In [11]:
import numpy as np
import pandas as pd
import matplotlib.pyplot as plt
import seaborn as sns
import warnings
import csv
import re
import random
import numpy as np
from IPython import embed

In [None]:
data = pd.read_csv('Sentiment Analysis Dataset.csv')

In [None]:
print(data.shape)

In [None]:
data.head()

In [None]:
data.isnull().any()

In [None]:
# checking out the negative comments from the train set
data[data['Sentiment'] == 0].head(10)

In [None]:
#checking out the postive comments from the train set
data[data['Sentiment'] == 1].head(10)

In [None]:
data['Sentiment'].value_counts().plot.bar(color = 'pink', figsize = (6, 4))

In [None]:
# checking the distribution of tweets in the data
length_train = data['SentimentText'].str.len().plot.hist(color = 'pink', figsize = (6, 4))

In [None]:
data.groupby('Sentiment').describe()

In [None]:
def clean_str(string):
    # EMOJIS
    string = re.sub(r":\)", "emojihappy1", string)
    string = re.sub(r":P", "emojihappy2", string)
    string = re.sub(r":p", "emojihappy3", string)
    string = re.sub(r":>", "emojihappy4", string)
    string = re.sub(r":3", "emojihappy5", string)
    string = re.sub(r":D", "emojihappy6", string)
    string = re.sub(r" XD ", "emojihappy7", string)
    string = re.sub(r" <3 ", "emojihappy8", string)
    string = re.sub(r":\(", "emojisad9", string)
    string = re.sub(r":<", "emojisad10", string)
    string = re.sub(r":<", "emojisad11", string)
    string = re.sub(r">:\(", "emojisad12", string)

    # MENTIONS
    string = re.sub(r"(@)\w+", "", string)

    # WEBSITES
    string = re.sub(r"http(s)*:(\S)*", "linktoken", string)

    # STRANGE UNICODE
    string = re.sub(r"\\x(\S)*", "", string)

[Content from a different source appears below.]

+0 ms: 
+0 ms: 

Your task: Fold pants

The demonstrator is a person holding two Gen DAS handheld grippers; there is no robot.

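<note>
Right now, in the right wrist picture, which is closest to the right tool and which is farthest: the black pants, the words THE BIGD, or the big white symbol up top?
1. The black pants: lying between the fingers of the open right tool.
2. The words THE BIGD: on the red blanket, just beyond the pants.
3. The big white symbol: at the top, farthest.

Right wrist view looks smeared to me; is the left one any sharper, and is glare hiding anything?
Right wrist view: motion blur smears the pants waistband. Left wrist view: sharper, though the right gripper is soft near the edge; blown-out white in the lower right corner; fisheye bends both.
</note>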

    # General Cleanup and Symbols
    string = re.sub(r"[^A-Za-z0-9(),!?\'\`]", " ", string)
    string = re.sub(r"\'s", " \'s", string)
    string = re.sub(r"\'ve", " \'ve", string)
    string = re.sub(r"n\'t", " n\'t", string)
    string = re.sub(r"\'re", " \'re", string)
    string = re.sub(r"\'d", " \'d", string)
    string = re.sub(r"\'ll", " \'ll", string)
    string = re.sub(r",", " , ", string)
    string = re.sub(r"!", " ! ", string)
    string = re.sub(r"\(", " \( ", string)
    string = re.sub(r"\)", " \) ", string)
    string = re.sub(r"\?", " \? ", string)
    string = re.sub(r"\s{2,}", " ", string)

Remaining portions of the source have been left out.